Dyslexicwonder · 06/03/2023 05:52

OK so some clarifications. I didn't buy her any alcohol at 14. If you remember shortly after this escapade we were all locked down for several months. Following this (so summer 2021, she very nearly 15 ) she did start to go out again and we had the chat about sensible drinking and I got advice from other parents who suggested providing cider/ beer alcoholops as the hope is it will stop them drinking neat spirits and is easier to be in control of. Around this time (Summer/September 2021) her older brother started going to 18th birthday parties so I perhaps treated them similarly, she has always been "old for her age" and prepandemic (aged 12&15) I had usually had the same rules for both. TBH it had seemed to work until tonight. She hadn't become seriously intoxicated since then (a bit tipsy on a couple of occasions) and had come home when she said she would. She found a lovely bf in June last year and was studying hard and talking about sixth form. She has had a rough couple of weeks all normal teenage stuff, boyfriend stuff friendships, exams and has been in tears a couple of times, but I'm not sure about significant trauma or mental health crises.
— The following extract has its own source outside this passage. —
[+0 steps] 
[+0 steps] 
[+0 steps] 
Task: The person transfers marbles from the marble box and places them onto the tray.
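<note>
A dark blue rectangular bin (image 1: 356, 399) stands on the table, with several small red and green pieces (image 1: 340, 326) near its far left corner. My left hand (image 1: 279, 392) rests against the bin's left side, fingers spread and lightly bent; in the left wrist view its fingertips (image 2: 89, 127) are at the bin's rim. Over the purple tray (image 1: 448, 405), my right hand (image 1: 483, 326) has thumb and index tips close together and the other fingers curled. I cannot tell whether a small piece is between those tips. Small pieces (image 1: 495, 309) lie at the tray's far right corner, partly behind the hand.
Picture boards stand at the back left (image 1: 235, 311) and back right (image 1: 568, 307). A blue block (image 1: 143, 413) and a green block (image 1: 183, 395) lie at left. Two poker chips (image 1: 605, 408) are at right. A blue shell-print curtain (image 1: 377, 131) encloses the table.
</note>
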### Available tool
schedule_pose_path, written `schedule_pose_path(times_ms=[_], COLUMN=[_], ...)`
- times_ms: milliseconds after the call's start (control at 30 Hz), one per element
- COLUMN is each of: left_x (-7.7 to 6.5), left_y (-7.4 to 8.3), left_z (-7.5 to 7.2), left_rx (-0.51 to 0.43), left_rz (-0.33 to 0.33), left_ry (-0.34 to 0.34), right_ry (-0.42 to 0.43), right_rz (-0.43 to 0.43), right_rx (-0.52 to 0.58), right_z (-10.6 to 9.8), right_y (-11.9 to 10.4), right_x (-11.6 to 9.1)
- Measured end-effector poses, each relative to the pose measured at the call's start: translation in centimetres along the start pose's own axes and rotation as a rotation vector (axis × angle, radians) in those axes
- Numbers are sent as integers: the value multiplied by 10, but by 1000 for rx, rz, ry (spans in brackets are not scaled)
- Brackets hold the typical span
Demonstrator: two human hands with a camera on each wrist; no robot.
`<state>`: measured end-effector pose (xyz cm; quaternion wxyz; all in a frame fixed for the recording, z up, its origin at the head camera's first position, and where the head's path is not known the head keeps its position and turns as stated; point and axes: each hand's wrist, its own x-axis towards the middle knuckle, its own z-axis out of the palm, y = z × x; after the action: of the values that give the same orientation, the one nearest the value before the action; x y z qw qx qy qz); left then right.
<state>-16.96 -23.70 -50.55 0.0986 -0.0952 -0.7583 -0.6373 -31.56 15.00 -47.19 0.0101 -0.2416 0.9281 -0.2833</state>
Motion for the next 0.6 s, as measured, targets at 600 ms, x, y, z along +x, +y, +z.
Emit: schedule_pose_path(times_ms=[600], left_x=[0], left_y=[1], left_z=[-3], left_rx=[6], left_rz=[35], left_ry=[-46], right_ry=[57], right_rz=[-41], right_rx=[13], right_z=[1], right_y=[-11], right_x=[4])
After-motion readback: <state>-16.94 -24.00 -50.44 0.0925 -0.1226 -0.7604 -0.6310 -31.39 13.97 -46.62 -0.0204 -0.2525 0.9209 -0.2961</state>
So I have spoken to her (and her brother to check he hadn't said she could take it, which would obviously be different) and she says she hasn't been drinking at home, the vodka was from ages ago. She isn't sure why she took his Rum, she was planning to take it to a party, rather than drink it her self.
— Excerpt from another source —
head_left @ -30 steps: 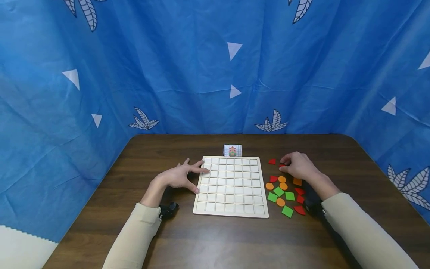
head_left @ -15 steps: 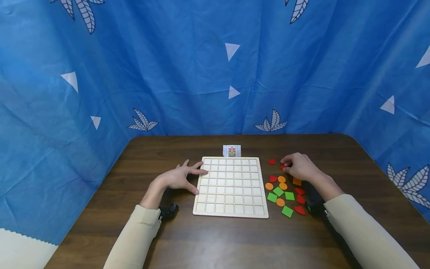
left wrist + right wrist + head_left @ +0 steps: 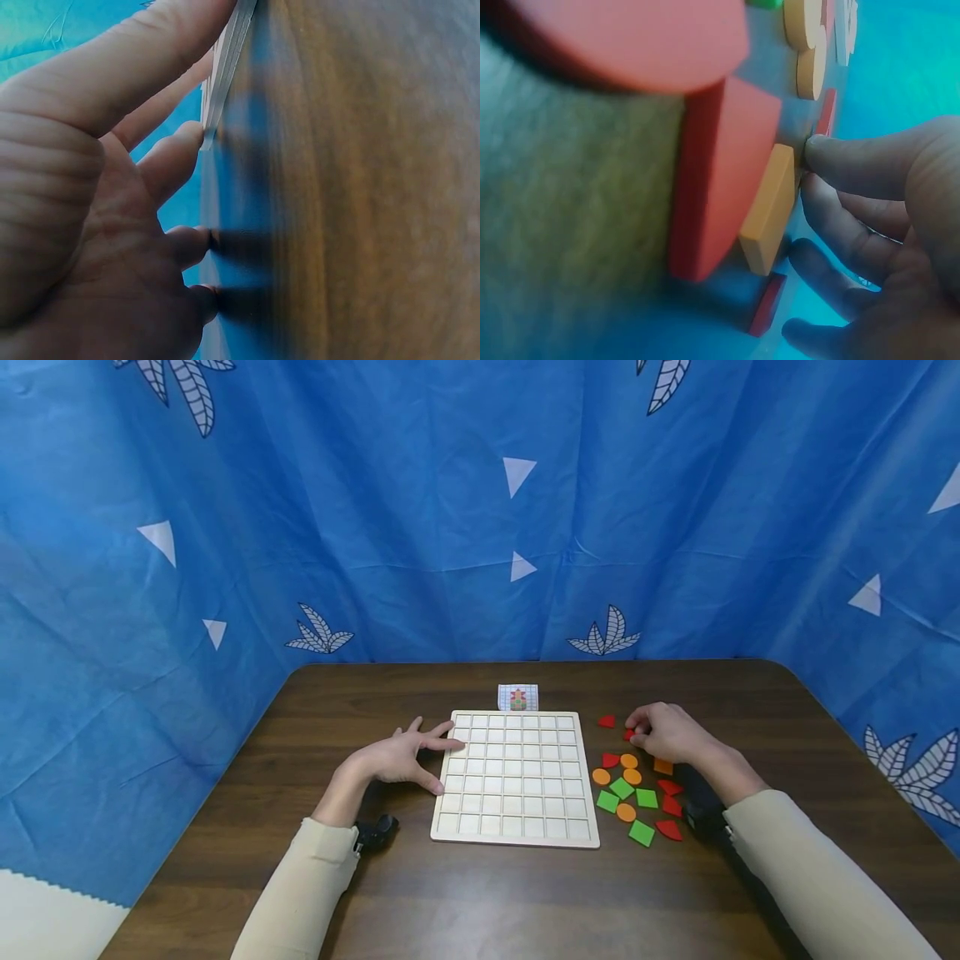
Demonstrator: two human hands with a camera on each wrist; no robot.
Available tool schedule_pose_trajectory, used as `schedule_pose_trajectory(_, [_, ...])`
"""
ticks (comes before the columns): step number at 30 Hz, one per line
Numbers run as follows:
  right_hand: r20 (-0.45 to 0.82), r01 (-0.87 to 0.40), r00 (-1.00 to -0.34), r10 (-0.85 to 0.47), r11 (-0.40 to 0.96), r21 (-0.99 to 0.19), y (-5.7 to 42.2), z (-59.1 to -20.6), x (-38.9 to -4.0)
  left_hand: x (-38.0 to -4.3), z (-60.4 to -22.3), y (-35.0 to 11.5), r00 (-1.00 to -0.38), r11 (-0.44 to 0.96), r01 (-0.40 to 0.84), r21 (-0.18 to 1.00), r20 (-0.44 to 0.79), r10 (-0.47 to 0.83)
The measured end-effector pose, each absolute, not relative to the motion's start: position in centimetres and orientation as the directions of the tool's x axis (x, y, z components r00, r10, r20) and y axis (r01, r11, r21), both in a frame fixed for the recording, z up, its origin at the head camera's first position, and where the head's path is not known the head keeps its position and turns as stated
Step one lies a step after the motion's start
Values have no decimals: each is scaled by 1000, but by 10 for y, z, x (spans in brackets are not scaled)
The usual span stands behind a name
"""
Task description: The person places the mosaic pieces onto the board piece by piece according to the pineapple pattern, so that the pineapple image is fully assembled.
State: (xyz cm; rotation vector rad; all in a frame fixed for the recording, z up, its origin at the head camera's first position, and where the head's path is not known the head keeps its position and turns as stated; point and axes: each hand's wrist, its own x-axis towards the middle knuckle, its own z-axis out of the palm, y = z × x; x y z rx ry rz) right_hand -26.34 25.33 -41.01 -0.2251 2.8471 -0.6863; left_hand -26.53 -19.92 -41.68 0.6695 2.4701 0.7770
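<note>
The left hand spreads its fingers along the left side of a pale wooden grid board. Its index finger overlaps the upper left squares and its thumb touches the lower left edge; in the left wrist view the thumb runs along the board's side. Right of the board, the right hand pinches a small red tile between thumb and fingertips, low over the table. In the right wrist view a red tile shows just past the thumb tip. Another red tile lies left of this hand.
Several flat tiles lie right of the board: orange discs, green squares, red curved pieces and an orange square. A small card with a coloured pattern stands behind the board. A blue curtain surrounds the brown table.
The right fingers have shifted slightly, and the small red tile at their tips has come a little nearer the person. The left hand stays on the board's edge. The head view has tilted slightly.
</note>
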Motion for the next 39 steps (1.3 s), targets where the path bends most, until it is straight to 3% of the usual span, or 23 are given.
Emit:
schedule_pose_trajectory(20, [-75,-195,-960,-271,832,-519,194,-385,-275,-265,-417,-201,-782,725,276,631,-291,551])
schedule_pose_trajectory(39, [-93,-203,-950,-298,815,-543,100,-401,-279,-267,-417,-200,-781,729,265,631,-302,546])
We spoke again about alcohol use and dependency, I suppose I should say here that FIL was a life long alcoholic and died in January 2021 so these are conversations we have had before. We have agreed that there are no more parties until Easter holidays at the earliest. I am not banning here from seeing her bf as I think that will only upset her more.

OP posts:
Onnabugeisha · 06/03/2023 08:46

I didn’t say her age, I said you’d already bought her alcohol.

So if not 14, then how old was your underage DD when you did provide her with alcohol? (Hint it will be an age below 18):
I even provided some drinks for parties (usually pre- mixed cocktails)

Dyslexicwonder · 06/03/2023 09:05

It was in response to this :

And if a 14 year has had issues with alcohol - why would you be buying pre-mixed cocktails for them?

How old are your children Onnabugeisha ?

OP posts:
theemmadilemma · 06/03/2023 09:31

Get her some counselling. Please.

This was me, it was how my problem drinking started. At 47 I've now been sober 3.5 years. It was a long road to complete alcoholism, and maybe I would never have quite got there, but it was 100% the start to a very problematic relationship with alcohol and you need to help her with that now.

theemmadilemma · 06/03/2023 09:32

She's numbing herself from something. Help her understand what that is.